Lucille H. Burch v. Reading Company

240 F.2d 574, 1957 U.S. App. LEXIS 3379
CourtCourt of Appeals for the Third Circuit
DecidedJanuary 8, 1957
Docket11908
StatusPublished
Cited by60 cases

This text of 240 F.2d 574 (Lucille H. Burch v. Reading Company) is published on Counsel Stack Legal Research, covering Court of Appeals for the Third Circuit primary law. Counsel Stack provides free access to over 12 million legal documents including statutes, case law, regulations, and constitutions.

Bluebook
Lucille H. Burch v. Reading Company, 240 F.2d 574, 1957 U.S. App. LEXIS 3379 (3d Cir. 1957).

Opinions

MARIS, Circuit Judge.

This is an appeal by the plaintiff from a judgment entered on a verdict in favor of the defendant in an action brought under the Federal Employers’ Liability Act, 45 U.S.C.A. § 51 et seq. to recover for injuries suffered by the plaintiff while working as a track laborer for the defendant railroad. The plaintiff asserts that the trial judge erred in certain trial rulings and instructions to the jury. All the matters complained of were fully considered by the district court in an elaborate opinion by Judge Van Dusen denying the plaintiff’s motion for a new trial. D.C., 140 F.Supp. 136. Finding ourselves in full accord with what is there said we conclude that the judgment should be affirmed. To what Judge Van Dusen has said we need add merely a few comments with respect to three of the objections raised to the trial judge’s charge.

The plaintiff was injured on November 27, 1950 while working as a member of a railroad section gang at Scott’s Lane crossing in the East Falls section of Philadelphia. That morning her task was to carry dirt in a shovel from a pile by the side of Scott’s Lane below the crossing to fill in holes under the rails of the tracks in the crossing. She had been engaged in this work for about an hour when on crossing Scott’s Lane with an empty shovel returning from the tracks toward the pile of dirt she fell and broke her ankle. It was for this injury that she sought to recover damages in the suit before us.

At the time of the trial the plaintiff was a widow 55 years of age. She testified that she had raised two children, not her own, both of whom were then grown and no longer living with her. In his closing argument to the jury, counsel for the plaintiff laid much stress on this fact, appealing for a verdict which would enable her to be “ ‘a mother to little children that needed it’ ” and to make it possible for her to leave something “ ‘to those who are near and dear to her’ ”.1 To neutralize any possible prejudice resulting from this appeal on behalf of nonexistent “little children” the trial judge felt it was his duty, as he states in his opinion,2 to charge the jury as follows:

“ ‘If you are sympathetic or prejudiced in favor of or against either the plaintiff or the defendant, you should not allow such sympathy or prejudice to influence you at all in your verdict. You should no more be swayed by sympathy for the plaintiff than for the widows and orphans who may be receiving dividends or interest from the defendant company and who may need that income for themselves and for their families.

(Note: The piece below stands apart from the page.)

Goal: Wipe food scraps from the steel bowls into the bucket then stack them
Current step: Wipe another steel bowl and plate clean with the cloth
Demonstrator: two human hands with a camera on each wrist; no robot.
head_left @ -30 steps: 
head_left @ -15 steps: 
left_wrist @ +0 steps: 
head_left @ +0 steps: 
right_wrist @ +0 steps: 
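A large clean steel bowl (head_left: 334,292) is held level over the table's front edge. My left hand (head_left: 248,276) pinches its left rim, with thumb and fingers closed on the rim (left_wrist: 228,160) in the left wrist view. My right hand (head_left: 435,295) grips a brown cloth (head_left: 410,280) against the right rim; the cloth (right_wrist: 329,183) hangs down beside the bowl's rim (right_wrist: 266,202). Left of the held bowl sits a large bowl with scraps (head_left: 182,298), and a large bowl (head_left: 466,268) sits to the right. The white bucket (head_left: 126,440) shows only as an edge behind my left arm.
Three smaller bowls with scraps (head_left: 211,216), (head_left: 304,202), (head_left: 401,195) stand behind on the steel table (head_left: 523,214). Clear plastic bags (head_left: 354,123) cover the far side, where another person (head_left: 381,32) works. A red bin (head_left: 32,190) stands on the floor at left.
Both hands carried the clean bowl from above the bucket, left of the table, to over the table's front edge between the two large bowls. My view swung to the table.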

No sympathy of any sort for either side should play any part in your decision.’ ”

[577]*577 While this language is perhaps not what this court would have chosen we cannot hold that it was error for the trial judge so to charge under the circumstances. He was not, as the plaintiff argues, bringing into the case for the jury’s consideration additional parties who had no place there, as was done in the cases which the plaintiff cites. On the contrary he was obviously seeking to eliminate all such extraneous parties on both sides from the jury’s consideration and in this graphic way to make it clear to them that no sympathy of any sort for either side should play any part in their decision. A federal trial judge has the right, indeed the duty, to do this.3 And he has a wide discretion as to the manner of doing it.

We must assume that jurors are intelligent and conscientious individuals, each with a background of knowledge and experience. They are not robots who come to the courthouse with minds tabula rasa and who respond mechanically to every impression they receive in the courtroom. On the contrary they are expected, as by explicit direction of the trial judge this jury were, to use their common sense and their experience in the affairs of life in evaluating the testimony and reaching a verdict. It would be naive to assume that a group of intelligent jurors did not know, what is common knowledge, that a large railroad corporation such as the defendant here is very likely to have among its stockholders widows and orphans who receive income from its dividends. To thus point out that sympathy might enter into the picture on the defendant’s side as well as the sympathy for which the plaintiff’s counsel had appealed, and to direct that all considerations of sympathy on either side be left wholly out of their deliberations was in our view within the discretionary power of the trial judge in this case.

Another matter calling for additional comment relates to the charge of the trial judge with respect to the plaintiff’s burden of proof. In this connection the trial judge said to the jury:

“The plaintiff has the burden of proving to you by the weight or the fair preponderance of the evidence that the defendant or its employees, other than the plaintiff, did not provide her with a reasonably safe place to work and that this negligence caused, in whole or in part, this injury to plaintiff. If, after considering all the evidence, the question of whether or not the defendant or its employees, other than the plaintiff, of course, were negligent in failing to use reasonable care to provide plaintiff with a safe place to work is so evenly balanced in your mind that you have no conviction, then you must find for the defendant. It is her burden to convince you that there was this negligence, Also, if the question of whether or not such negligence was a factor in causing the injury is so evenly balanced in your mind that you have no conviction, then you must find for the defendant.
* * * * *
“Now, this is one of the big points for you, this question of whether the plaintiff has proved to you by a preponderance of the evidence that there was a failure to use reasonable care under all these circumstances. There she was with her galoshes, her overalls, her work jacket. The evidence must do more than raise a doubt in your mind on these points, if plaintiff is to sustain the burden. If there is just a doubt in your mind, you must bring in a verdict for the defendant, and that ends your consideration of the case. You don’t need to go any further. On the other hand, if you are convinced by the preponderance of the evidence that the defendant or its employees, other than the plaintiff, were negligent, and that this negligence was a fac[578]*578tor in causing the injury, then you must find for the plaintiff.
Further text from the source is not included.